# TO DO:
Check each line of the records below for the word "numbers" and give the number of lines that have it, with nothing added.

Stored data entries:
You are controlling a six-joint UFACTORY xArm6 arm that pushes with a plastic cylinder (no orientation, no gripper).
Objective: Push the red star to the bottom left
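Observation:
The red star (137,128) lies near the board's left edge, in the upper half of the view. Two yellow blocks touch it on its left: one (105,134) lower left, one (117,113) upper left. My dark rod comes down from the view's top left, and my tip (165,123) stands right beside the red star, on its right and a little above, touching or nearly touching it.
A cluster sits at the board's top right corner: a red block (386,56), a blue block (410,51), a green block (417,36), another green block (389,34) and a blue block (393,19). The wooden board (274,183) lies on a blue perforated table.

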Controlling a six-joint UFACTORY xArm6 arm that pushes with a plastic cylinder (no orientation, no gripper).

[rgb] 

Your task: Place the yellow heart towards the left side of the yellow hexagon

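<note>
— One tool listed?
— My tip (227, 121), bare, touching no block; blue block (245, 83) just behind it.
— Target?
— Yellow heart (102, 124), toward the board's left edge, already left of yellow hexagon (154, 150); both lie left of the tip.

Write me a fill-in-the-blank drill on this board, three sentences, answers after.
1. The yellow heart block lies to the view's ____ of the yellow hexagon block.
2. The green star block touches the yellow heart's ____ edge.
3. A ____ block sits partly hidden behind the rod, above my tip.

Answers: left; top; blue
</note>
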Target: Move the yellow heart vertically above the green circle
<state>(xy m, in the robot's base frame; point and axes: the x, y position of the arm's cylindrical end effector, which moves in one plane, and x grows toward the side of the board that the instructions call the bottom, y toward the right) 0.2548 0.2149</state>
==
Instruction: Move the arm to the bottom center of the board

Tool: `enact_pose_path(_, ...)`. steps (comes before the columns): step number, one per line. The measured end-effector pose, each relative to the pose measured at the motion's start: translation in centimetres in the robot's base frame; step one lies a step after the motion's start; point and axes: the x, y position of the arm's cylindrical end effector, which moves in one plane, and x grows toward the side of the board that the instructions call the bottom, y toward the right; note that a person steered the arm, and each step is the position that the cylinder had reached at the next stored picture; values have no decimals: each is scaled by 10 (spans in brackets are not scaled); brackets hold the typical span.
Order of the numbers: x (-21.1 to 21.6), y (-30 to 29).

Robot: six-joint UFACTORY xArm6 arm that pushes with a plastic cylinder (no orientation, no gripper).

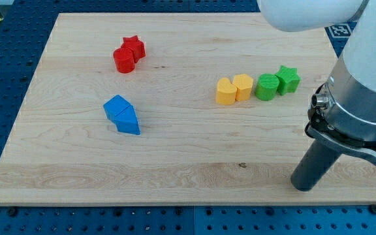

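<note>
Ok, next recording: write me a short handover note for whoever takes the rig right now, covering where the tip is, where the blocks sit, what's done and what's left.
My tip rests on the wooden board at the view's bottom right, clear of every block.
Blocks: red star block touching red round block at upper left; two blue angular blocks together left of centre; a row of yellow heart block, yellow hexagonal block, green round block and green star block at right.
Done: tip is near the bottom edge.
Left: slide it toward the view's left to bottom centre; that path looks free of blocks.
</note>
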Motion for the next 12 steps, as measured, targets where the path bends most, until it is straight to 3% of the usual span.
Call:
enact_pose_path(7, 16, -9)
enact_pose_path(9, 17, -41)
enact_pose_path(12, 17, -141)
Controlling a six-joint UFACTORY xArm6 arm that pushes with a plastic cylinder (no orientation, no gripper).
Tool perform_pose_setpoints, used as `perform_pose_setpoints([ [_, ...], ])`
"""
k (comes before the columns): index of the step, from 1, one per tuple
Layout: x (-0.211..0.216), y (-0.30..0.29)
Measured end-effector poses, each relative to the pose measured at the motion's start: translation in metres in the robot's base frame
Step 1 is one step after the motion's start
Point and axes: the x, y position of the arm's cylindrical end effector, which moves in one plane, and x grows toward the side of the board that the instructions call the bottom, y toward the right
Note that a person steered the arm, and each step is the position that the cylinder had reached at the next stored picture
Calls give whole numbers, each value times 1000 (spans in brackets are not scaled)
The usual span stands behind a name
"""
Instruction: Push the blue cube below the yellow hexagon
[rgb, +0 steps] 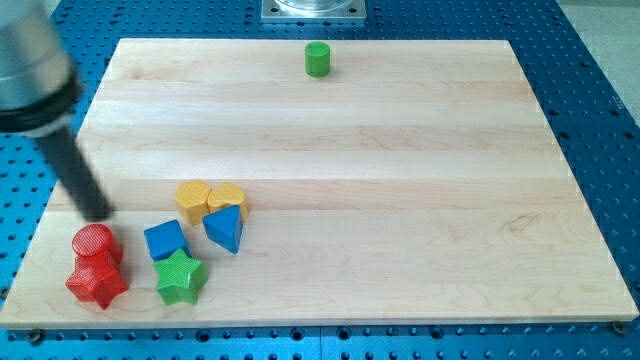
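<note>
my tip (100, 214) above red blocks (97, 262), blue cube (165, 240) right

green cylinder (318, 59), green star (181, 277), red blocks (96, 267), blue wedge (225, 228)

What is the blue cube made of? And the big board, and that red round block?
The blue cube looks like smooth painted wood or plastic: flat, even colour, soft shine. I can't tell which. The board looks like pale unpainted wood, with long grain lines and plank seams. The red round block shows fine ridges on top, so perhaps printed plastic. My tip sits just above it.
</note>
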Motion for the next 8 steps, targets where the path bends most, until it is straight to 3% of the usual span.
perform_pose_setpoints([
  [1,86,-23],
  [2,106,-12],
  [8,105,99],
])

# FINISHED TASK:
2